[Prompt]
Copy out the listing that follows in its entirety, keeping it exactly the same.

+ + + +

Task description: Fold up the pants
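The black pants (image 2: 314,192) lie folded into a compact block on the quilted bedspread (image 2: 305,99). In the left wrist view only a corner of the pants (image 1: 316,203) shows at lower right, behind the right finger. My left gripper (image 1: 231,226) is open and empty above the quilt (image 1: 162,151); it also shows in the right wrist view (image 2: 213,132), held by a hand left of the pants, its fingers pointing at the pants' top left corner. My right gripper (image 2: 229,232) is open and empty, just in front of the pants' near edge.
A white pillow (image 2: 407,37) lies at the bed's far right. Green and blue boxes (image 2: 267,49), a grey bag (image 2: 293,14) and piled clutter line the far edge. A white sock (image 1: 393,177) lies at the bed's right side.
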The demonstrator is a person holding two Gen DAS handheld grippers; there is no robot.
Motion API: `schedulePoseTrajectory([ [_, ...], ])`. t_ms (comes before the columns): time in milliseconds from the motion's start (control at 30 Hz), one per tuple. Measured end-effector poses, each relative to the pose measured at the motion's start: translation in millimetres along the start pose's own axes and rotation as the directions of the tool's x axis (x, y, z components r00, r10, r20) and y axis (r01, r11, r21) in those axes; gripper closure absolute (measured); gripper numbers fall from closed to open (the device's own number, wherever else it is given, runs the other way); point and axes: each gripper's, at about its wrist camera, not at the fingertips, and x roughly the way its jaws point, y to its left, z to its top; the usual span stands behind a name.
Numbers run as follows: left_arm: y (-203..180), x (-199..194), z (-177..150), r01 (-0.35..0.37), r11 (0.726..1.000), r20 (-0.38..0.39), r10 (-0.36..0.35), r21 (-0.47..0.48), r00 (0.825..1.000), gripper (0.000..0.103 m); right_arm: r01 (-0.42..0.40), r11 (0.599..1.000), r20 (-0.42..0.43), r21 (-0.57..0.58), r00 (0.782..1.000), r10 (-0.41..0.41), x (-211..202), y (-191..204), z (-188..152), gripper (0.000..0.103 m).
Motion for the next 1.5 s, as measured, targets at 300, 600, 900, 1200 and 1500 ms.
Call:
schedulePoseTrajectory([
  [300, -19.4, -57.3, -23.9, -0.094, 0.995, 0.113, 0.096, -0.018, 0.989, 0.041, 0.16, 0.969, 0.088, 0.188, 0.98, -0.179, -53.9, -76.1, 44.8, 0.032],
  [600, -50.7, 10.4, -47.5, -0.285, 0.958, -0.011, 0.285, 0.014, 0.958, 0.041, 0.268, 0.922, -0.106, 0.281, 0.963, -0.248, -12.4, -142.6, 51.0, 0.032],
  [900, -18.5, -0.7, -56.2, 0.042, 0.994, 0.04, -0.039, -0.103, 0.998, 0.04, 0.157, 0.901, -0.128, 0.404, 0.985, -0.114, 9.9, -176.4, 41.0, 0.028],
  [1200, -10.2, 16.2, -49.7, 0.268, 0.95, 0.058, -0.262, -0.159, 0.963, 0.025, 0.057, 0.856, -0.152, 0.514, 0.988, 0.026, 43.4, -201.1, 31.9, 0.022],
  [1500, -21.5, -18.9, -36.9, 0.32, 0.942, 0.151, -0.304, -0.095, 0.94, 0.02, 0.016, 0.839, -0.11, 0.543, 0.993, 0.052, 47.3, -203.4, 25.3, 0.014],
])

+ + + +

[Answer to the problem]
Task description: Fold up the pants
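The black pants (image 2: 314,192) lie folded into a compact block on the quilted bedspread (image 2: 305,99). In the left wrist view only a corner of the pants (image 1: 316,203) shows at lower right, behind the right finger. My left gripper (image 1: 231,226) is open and empty above the quilt (image 1: 162,151); it also shows in the right wrist view (image 2: 213,132), held by a hand left of the pants, its fingers pointing at the pants' top left corner. My right gripper (image 2: 229,232) is open and empty, just in front of the pants' near edge.
A white pillow (image 2: 407,37) lies at the bed's far right. Green and blue boxes (image 2: 267,49), a grey bag (image 2: 293,14) and piled clutter line the far edge. A white sock (image 1: 393,177) lies at the bed's right side.
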The demonstrator is a person holding two Gen DAS handheld grippers; there is no robot.
Motion API: `schedulePoseTrajectory([ [_, ...], ])`. t_ms (comes before the columns): time in milliseconds from the motion's start (control at 30 Hz), one per tuple. Measured end-effector poses, each relative to the pose measured at the motion's start: translation in millimetres along the start pose's own axes and rotation as the directions of the tool's x axis (x, y, z components r00, r10, r20) and y axis (r01, r11, r21) in those axes; gripper closure absolute (measured); gripper numbers fall from closed to open (the device's own number, wherever else it is given, runs the other way); point and axes: each gripper's, at about its wrist camera, not at the fingertips, and x roughly the way its jaws point, y to its left, z to its top; the usual span stands behind a name.
Numbers run as follows: left_arm: y (-203..180), x (-199..194), z (-177..150), r01 (-0.35..0.37), r11 (0.726..1.000), r20 (-0.38..0.39), r10 (-0.36..0.35), r21 (-0.47..0.48), r00 (0.825..1.000), gripper (0.000..0.103 m); right_arm: r01 (-0.42..0.40), r11 (0.599..1.000), r20 (-0.42..0.43), r21 (-0.57..0.58), r00 (0.782..1.000), r10 (-0.41..0.41), x (-211..202), y (-191..204), z (-188..152), gripper (0.000..0.103 m).
Motion for the next 1.5 s, as measured, targets at 300, 600, 900, 1200 and 1500 ms.
Call:
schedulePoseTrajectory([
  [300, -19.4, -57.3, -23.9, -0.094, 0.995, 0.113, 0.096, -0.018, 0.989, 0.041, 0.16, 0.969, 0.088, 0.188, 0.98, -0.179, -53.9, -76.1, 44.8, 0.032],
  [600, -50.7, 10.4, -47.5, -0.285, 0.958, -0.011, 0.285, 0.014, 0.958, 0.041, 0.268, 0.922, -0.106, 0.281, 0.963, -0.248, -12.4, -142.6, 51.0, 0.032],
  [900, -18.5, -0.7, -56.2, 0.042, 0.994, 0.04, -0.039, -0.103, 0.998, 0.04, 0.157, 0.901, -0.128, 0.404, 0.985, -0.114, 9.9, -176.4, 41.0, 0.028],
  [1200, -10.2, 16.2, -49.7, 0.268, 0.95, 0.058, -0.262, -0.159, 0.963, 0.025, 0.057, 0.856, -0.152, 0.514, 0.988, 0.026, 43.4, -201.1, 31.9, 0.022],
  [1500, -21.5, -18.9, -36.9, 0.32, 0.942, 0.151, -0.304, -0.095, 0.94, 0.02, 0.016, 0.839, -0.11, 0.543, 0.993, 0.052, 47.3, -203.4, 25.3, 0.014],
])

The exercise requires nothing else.